Microsoft shares (MSFT) have surged more than 6.50% in the last six trading sessions. The current pps is at $44.53, which puts the stock to its highest level since March 24, 2000 following reports that the company will lay off 18,000 workers. But to put the gains in perspective, Microsoft shares, which have mostly bounced between $20 and $40 over the past 14 years, have been on a tear since August 2013, when former M’soft CEO Steve Ballmer announced his retirement, surging nearly 25% on a year-over-year basis. Microsoft’s ticker is now up more than 19% year-to-date.
Ballmer must be scratching his head over this one. Microsoft’s pps is now higher than it was for the bulk of his tenure as CEO. In fact, and as MW’s Tomi Kilgore points out, the software giant’s stock plunged “33% while Steve Ballmer was chief executive, from Jan. 13, 2000 through Feb. 4, 2014, compared with a 3.9% decline in the technology-heavy Nasdaq-100 index over the same time.”
“It’s been a decade of pain,” analyst Daniel Ives at FBR & Co, was quoted as saying to MarketWatch. Nadella [a longtime Microsoft executive who took over for Ballmer last month] is just “cleaning up part of the mess that Ballmer left behind” at the company.”
So while announcing the biggest layoffs in the co.’s history may seem harsh, Ives said it’s exactly what investors want, and what the company needs. Ives thinking is in line with Nadella who in an email posted on Microsoft’s website said “Making these decisions to change are difficult, but necessary.”
“Now you have a general, and he’s not wearing rose-colored glasses,” Ives said. “He’s putting [Microsoft] on a path to be, yet again, a major technology player.”
From a technical perspective: despite its strong price appreciation, MSFT still has enough fundamentals that will further drive the stock upward. Currently, ticker of the $368 billion company is valued at a forward P/E of 15.52x and has long-term earnings growth expectation of 6.90% annually over the next five years.
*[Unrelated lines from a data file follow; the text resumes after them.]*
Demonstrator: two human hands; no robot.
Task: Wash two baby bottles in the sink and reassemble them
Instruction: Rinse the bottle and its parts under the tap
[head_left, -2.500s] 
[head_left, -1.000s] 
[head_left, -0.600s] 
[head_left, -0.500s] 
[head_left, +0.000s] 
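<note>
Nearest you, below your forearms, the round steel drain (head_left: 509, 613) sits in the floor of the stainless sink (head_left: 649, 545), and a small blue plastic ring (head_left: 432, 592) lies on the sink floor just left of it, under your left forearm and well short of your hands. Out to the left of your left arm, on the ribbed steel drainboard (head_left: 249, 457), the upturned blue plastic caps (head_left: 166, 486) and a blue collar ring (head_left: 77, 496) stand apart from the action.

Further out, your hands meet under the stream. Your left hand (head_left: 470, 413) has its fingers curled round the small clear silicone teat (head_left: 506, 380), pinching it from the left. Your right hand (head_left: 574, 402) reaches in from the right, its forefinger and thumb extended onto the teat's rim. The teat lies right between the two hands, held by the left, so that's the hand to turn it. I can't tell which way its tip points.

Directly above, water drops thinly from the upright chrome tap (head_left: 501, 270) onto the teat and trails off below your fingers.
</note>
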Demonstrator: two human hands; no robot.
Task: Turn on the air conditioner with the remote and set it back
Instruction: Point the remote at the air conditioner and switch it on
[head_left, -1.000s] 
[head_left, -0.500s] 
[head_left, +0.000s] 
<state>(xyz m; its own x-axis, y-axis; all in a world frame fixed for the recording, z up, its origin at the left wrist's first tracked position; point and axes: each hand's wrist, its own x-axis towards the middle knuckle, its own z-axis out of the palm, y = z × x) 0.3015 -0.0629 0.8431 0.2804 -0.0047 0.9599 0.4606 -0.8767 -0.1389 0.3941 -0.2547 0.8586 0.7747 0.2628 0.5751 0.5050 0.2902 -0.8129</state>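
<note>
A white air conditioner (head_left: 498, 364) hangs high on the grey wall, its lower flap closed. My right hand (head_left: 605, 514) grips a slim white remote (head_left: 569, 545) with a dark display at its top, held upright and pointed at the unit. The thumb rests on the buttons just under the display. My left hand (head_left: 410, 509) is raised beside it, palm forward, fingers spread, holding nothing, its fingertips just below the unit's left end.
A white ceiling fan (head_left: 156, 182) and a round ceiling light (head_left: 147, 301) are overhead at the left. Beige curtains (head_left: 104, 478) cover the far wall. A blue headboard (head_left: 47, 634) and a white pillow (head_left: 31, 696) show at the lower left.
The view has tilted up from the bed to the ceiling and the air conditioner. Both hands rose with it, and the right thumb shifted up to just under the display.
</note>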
MSFT is trading safely above a strong support line, and it is in a newly created uptrend channel. A move toward $50 is almost guaranteed, whereas a move above that level could take this stock on a new uptrend to mid-$50s. Obviously, the chart will have its share of volatility, but the trend is definitely going in the right direction. The price recently broke out on huge volume of 82 million, which exceeded its three-month daily average of 29 million.
We believe the stock has all the catalysts it needs to hit the $60 level in the next 4-6 quarters, as the firm successfully continues its transitions into a devices and services company.